Hampton, Minn. to Rochester, Minn. to La Crosse, Wis. 345 kV transmission line
In May 2012, the MPUC issued a route permit for the Minnesota portion of the project and the PSCW approved a certificate of public convenience and necessity (CPCN) for the Wisconsin portion of the project.  Federal approval of the project was granted in January 2013.  Two parties filed an appeal with the Minnesota Court of Appeals against the MPUC’s route permit decision, and the Court of Appeals issued an order on June 10, 2013, upholding the MPUC’s determination. One party has requested Minnesota Supreme Court review of the MPUC’s route permit decision, citing similar arguments to those presented unsuccessfully to the Court of Appeals.
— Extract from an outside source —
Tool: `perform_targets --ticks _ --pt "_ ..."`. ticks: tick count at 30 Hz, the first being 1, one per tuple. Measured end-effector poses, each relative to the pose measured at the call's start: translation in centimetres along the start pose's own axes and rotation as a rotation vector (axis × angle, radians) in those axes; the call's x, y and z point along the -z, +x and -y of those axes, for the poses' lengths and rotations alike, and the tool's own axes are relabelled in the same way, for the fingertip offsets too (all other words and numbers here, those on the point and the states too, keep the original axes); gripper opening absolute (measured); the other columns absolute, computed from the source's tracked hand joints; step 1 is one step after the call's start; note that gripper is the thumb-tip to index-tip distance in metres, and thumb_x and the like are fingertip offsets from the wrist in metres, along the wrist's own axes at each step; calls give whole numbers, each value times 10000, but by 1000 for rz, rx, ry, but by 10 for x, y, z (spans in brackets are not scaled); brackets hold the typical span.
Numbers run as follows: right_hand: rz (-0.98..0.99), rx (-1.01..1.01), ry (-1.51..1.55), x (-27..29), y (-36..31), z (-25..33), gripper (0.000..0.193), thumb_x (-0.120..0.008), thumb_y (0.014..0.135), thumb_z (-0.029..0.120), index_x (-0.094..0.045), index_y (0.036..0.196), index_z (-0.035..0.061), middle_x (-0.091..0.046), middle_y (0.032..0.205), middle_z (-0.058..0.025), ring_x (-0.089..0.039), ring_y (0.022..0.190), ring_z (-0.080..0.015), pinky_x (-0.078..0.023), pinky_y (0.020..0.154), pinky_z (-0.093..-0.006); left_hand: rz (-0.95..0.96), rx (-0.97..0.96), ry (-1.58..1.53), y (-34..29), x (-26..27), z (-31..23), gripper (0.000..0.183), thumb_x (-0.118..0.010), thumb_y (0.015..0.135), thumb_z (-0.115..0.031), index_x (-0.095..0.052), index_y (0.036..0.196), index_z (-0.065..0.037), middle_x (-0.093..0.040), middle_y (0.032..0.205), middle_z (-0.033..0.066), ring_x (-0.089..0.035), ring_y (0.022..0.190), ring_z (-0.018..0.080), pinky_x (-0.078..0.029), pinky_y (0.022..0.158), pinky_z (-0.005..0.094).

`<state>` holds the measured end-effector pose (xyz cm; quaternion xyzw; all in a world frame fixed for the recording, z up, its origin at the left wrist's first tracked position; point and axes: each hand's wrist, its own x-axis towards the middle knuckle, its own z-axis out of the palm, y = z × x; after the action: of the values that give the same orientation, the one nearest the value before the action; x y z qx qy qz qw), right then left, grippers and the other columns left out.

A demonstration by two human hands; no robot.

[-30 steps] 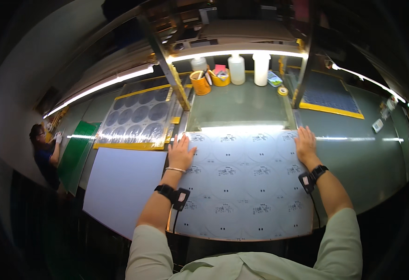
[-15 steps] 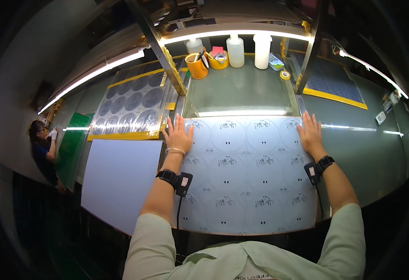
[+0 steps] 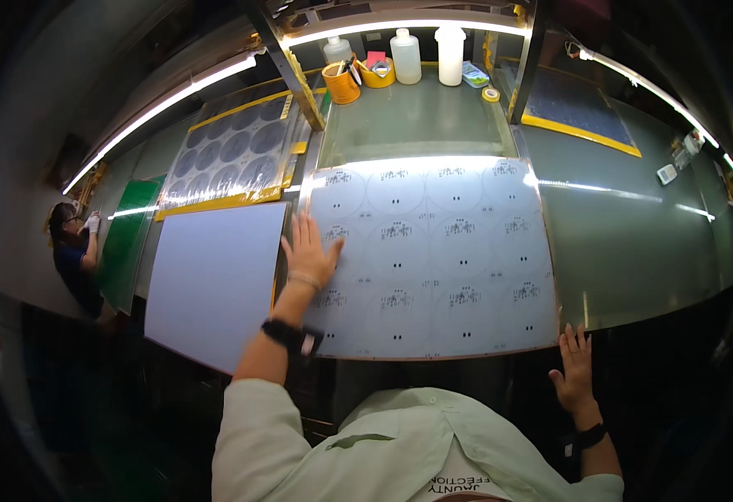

On July 3, 2013, the FERC denied a complaint filed by two citizen groups in March 2013 against the project. Construction on the project started in Minnesota in January 2013 and the project is expected to go into service in 2015.

Minnesota Solar Legislation In May 2013, Minnesota’s Governor signed into law legislation requiring that 1.5 percent, of which at least 10 percent must be rooftop, of a public utility’s total electric retail sales to retail customers be generated using solar energy by 2020. The legislation also authorized two new solar programs, a community solar garden program that must have a minimum of five subscribers and a new solar energy program that authorizes the spending of five million dollars over five years to implement a solar energy production incentive payment for solar energy systems equal to or less than 20 kilowatts. Both programs require approval by the MPUC. Xcel Energy is currently assessing the impact of this legislation.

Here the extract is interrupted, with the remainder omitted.